Add Spaces to a Phrase/Paragraph Without Spaces

This is a solution to a sample “tech interview” question posted in a video in Google career. The problem is

Write a program that breaks up a string of words with no spaces into a string with the appropriate spaces.

If you just want to download the solution, click here.

Personally I have learned a lot from the video, e.g. clarify the question, using libraries (e.g. a dictionary) and APIs, find and solve a simplified version of the problem, etc. The Google people in the video even gave a sample solution involving two words. It seems easy to use recursion to recognize three or four words.

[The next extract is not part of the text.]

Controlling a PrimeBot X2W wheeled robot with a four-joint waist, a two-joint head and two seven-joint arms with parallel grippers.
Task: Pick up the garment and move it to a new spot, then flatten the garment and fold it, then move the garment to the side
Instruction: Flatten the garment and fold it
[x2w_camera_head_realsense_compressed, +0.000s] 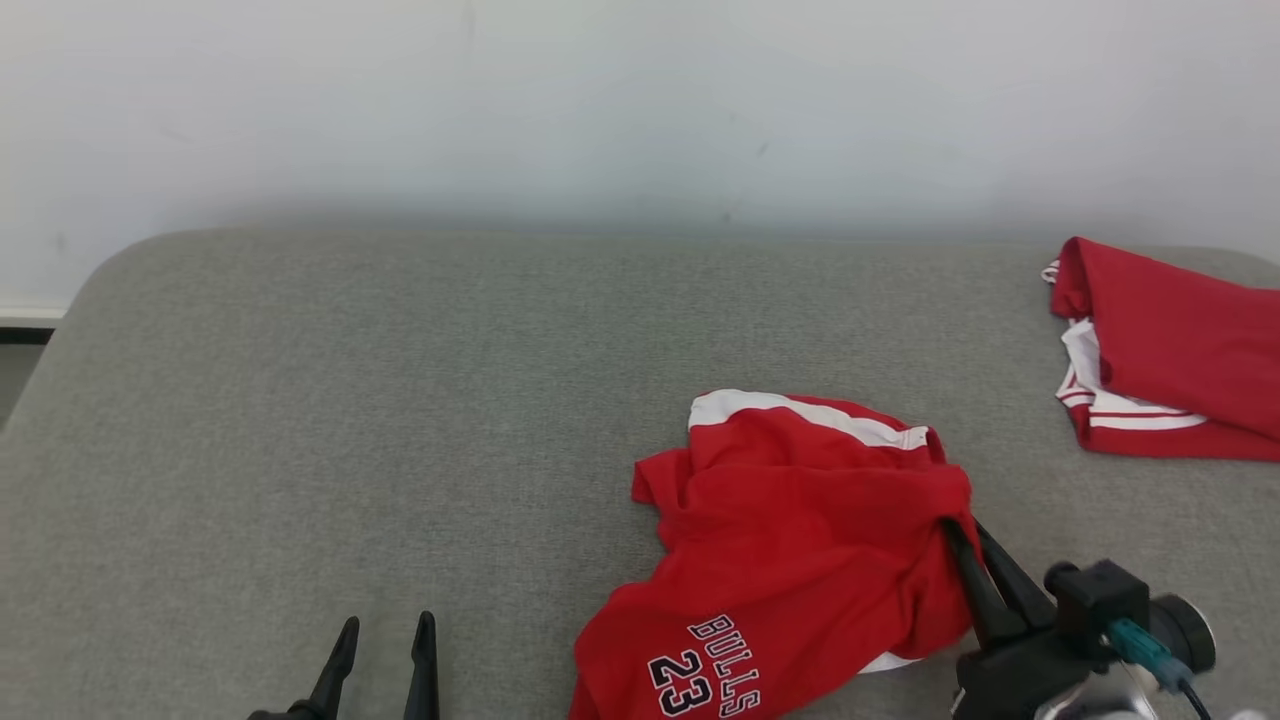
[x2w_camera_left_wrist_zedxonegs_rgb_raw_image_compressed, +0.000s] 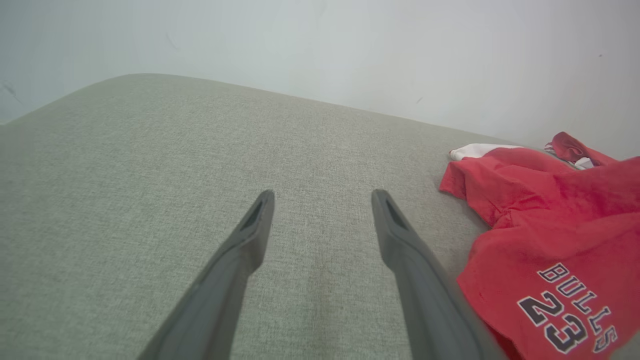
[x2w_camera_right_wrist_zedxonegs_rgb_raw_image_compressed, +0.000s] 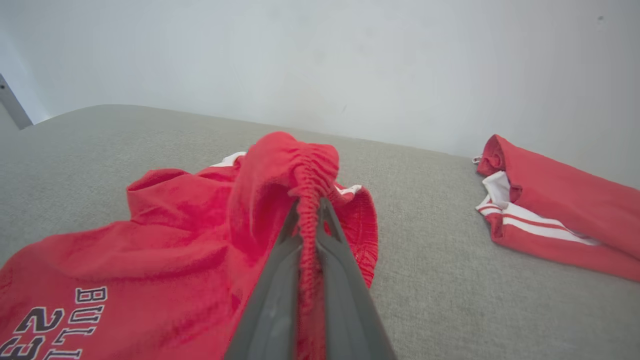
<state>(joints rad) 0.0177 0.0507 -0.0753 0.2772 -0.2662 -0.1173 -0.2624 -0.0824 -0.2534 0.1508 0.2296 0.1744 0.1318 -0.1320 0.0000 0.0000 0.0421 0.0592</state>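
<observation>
The garment is a crumpled red pair of shorts with white trim and "BULLS 23" printed on it, lying on the grey padded surface right of centre. My right gripper is shut on its gathered elastic waistband, pinched between the two dark fingers at the garment's right edge. My left gripper stands open at the lower left, with nothing between its fingers. It sits left of the garment and apart from it.
A second red garment with white stripes lies folded at the far right of the grey surface, also visible in the right wrist view. A pale wall runs behind the surface. The surface's rounded left corner is at the upper left.
</observation>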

public static String breakIntoSpaces(String source) {
  for (int i = 1; i < source.length(); i++)
  String left = source.substring(0, i);
  String right = sourve.substring(i, source.length());
  if (DICTIONARY.contains(left) && DICTIONARY.contains(right)) {
    return left + " " + right;
  }
}

But there is one missing piece… a real solution of the problem. The “method” was only about how to split into two words or three words. It is not scalable to large strings because that algorithm has complexity O(n^k), where k is the number of words in the string.

Solving the problem

First of all, the problem can be into two tasks:

Finding the dictionary word matches in the string.
Put the word matches together into a solution.

Finding the dictionary word matches in the string

For this task, we have n possible starting positions in the string. If we take all the possible end positions, then we need to match with complexity O(n²). It is still slow, but much better than the method before.

Wait… Can the dictionary arranged in some way that matching can be more efficient? The answer is yes!

Store the dictionary into a trie. Then all end positions can be matched with a single lookup. For example, if “chairmanzzzz” is matched against a trie, both “chair” and “chairman” can be return at the same time.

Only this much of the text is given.